Exercise directions ▸ Return every line of the data below, exactly.

• • •

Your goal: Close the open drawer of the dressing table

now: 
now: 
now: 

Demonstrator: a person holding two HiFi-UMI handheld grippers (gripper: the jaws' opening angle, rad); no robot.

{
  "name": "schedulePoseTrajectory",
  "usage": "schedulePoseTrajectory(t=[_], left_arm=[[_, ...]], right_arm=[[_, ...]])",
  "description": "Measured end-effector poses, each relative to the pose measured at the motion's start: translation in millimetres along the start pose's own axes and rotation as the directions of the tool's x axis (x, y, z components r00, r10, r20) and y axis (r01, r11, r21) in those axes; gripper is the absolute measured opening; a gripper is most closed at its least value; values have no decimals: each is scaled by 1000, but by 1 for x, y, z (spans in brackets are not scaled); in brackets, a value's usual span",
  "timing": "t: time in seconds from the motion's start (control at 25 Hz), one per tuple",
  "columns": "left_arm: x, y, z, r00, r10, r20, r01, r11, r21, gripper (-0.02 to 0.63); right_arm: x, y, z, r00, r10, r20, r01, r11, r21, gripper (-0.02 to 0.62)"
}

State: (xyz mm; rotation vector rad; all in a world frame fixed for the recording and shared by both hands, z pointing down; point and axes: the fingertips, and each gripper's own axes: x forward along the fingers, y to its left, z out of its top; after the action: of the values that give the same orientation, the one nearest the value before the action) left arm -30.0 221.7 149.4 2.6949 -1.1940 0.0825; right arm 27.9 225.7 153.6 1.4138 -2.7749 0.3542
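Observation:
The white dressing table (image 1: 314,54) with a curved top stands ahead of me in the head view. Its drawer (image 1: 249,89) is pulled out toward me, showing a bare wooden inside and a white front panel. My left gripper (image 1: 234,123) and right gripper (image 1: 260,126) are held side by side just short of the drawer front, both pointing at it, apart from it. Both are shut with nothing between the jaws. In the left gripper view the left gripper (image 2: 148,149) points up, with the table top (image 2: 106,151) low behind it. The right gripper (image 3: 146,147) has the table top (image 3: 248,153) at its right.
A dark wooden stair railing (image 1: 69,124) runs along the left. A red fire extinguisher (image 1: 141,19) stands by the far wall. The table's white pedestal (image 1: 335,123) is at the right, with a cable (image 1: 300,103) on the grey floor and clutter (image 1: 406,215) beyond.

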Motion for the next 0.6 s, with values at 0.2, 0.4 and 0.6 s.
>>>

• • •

Solution to this task ▸
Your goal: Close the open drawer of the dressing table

now: 
now: 
now: 

Demonstrator: a person holding two HiFi-UMI handheld grippers (gripper: the jaws' opening angle, rad); no robot.

{
  "name": "schedulePoseTrajectory",
  "usage": "schedulePoseTrajectory(t=[_], left_arm=[[_, ...]], right_arm=[[_, ...]])",
  "description": "Measured end-effector poses, each relative to the pose measured at the motion's start: translation in millimetres along the start pose's own axes and rotation as the directions of the tool's x axis (x, y, z components r00, r10, r20) and y axis (r01, r11, r21) in those axes; gripper is the absolute measured opening; a gripper is most closed at its least value; values have no decimals: each is scaled by 1000, but by 1 for x, y, z (spans in brackets are not scaled); in brackets, a value's usual span",
  "timing": "t: time in seconds from the motion's start (control at 25 Hz), one per tuple",
  "columns": "left_arm: x, y, z, r00, r10, r20, r01, r11, r21, gripper (-0.02 to 0.63); right_arm: x, y, z, r00, r10, r20, r01, r11, r21, gripper (-0.02 to 0.62)"
}

State: (xyz mm; rotation vector rad; all in a world frame fixed for the recording and shared by both hands, z pointing down; point and axes: the fingertips, and each gripper's own axes: x forward along the fingers, y to its left, z out of its top; after the action: of the values that give the same orientation, the one nearest the value before the action) left arm -30.0 221.7 149.4 2.6949 -1.1940 0.0825; right arm 27.9 225.7 153.6 1.4138 -2.7749 0.3542
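Observation:
The white dressing table (image 1: 314,54) with a curved top stands ahead of me in the head view. Its drawer (image 1: 249,89) is pulled out toward me, showing a bare wooden inside and a white front panel. My left gripper (image 1: 234,123) and right gripper (image 1: 260,126) are held side by side just short of the drawer front, both pointing at it, apart from it. Both are shut with nothing between the jaws. In the left gripper view the left gripper (image 2: 148,149) points up, with the table top (image 2: 106,151) low behind it. The right gripper (image 3: 146,147) has the table top (image 3: 248,153) at its right.
A dark wooden stair railing (image 1: 69,124) runs along the left. A red fire extinguisher (image 1: 141,19) stands by the far wall. The table's white pedestal (image 1: 335,123) is at the right, with a cable (image 1: 300,103) on the grey floor and clutter (image 1: 406,215) beyond.
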
Motion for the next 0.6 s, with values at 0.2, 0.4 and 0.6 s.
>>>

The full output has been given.